** REQUIREMENT **
All of the data must be returned word for word.

** THE DATA **
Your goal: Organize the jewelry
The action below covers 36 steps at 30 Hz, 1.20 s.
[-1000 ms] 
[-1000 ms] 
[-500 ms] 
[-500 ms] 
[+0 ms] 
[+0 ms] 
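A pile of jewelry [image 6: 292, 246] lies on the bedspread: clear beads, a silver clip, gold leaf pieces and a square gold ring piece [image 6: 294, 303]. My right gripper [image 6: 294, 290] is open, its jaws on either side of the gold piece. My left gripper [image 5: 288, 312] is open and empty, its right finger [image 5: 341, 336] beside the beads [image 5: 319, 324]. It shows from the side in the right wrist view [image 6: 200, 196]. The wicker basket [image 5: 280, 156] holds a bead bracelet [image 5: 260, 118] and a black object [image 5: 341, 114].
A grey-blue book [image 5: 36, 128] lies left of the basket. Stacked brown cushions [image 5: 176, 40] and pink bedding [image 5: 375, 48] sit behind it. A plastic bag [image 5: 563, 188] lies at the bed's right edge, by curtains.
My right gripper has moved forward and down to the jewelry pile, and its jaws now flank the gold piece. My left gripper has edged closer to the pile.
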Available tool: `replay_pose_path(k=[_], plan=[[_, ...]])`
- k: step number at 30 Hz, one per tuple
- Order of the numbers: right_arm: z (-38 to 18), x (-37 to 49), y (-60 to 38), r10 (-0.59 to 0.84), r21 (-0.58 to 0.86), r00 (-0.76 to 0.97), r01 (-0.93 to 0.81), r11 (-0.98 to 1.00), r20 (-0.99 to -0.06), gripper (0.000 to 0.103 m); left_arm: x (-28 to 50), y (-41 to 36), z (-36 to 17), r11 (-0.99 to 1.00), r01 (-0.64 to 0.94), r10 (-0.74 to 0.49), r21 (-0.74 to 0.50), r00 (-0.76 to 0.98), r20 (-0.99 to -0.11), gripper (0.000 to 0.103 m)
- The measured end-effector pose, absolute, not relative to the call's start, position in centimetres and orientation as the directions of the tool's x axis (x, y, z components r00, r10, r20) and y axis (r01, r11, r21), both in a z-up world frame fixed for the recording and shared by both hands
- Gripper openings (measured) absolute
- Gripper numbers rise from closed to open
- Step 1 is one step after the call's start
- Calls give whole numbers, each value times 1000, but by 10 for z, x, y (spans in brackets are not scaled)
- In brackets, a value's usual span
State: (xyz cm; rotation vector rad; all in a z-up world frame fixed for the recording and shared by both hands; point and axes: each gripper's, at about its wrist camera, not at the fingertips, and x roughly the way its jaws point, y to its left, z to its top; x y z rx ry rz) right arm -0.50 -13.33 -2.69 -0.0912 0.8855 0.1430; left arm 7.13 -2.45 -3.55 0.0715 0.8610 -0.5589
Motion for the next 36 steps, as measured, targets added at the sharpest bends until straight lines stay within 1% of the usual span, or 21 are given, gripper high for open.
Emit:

** RESULT OF THE EXERCISE **
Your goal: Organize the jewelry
The action below covers 36 steps at 30 Hz, 1.20 s.
[-1000 ms] 
[-1000 ms] 
[-500 ms] 
[-500 ms] 
[+0 ms] 
[+0 ms] 
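A pile of jewelry [image 6: 292, 246] lies on the bedspread: clear beads, a silver clip, gold leaf pieces and a square gold ring piece [image 6: 294, 303]. My right gripper [image 6: 294, 290] is open, its jaws on either side of the gold piece. My left gripper [image 5: 288, 312] is open and empty, its right finger [image 5: 341, 336] beside the beads [image 5: 319, 324]. It shows from the side in the right wrist view [image 6: 200, 196]. The wicker basket [image 5: 280, 156] holds a bead bracelet [image 5: 260, 118] and a black object [image 5: 341, 114].
A grey-blue book [image 5: 36, 128] lies left of the basket. Stacked brown cushions [image 5: 176, 40] and pink bedding [image 5: 375, 48] sit behind it. A plastic bag [image 5: 563, 188] lies at the bed's right edge, by curtains.
My right gripper has moved forward and down to the jewelry pile, and its jaws now flank the gold piece. My left gripper has edged closer to the pile.
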Available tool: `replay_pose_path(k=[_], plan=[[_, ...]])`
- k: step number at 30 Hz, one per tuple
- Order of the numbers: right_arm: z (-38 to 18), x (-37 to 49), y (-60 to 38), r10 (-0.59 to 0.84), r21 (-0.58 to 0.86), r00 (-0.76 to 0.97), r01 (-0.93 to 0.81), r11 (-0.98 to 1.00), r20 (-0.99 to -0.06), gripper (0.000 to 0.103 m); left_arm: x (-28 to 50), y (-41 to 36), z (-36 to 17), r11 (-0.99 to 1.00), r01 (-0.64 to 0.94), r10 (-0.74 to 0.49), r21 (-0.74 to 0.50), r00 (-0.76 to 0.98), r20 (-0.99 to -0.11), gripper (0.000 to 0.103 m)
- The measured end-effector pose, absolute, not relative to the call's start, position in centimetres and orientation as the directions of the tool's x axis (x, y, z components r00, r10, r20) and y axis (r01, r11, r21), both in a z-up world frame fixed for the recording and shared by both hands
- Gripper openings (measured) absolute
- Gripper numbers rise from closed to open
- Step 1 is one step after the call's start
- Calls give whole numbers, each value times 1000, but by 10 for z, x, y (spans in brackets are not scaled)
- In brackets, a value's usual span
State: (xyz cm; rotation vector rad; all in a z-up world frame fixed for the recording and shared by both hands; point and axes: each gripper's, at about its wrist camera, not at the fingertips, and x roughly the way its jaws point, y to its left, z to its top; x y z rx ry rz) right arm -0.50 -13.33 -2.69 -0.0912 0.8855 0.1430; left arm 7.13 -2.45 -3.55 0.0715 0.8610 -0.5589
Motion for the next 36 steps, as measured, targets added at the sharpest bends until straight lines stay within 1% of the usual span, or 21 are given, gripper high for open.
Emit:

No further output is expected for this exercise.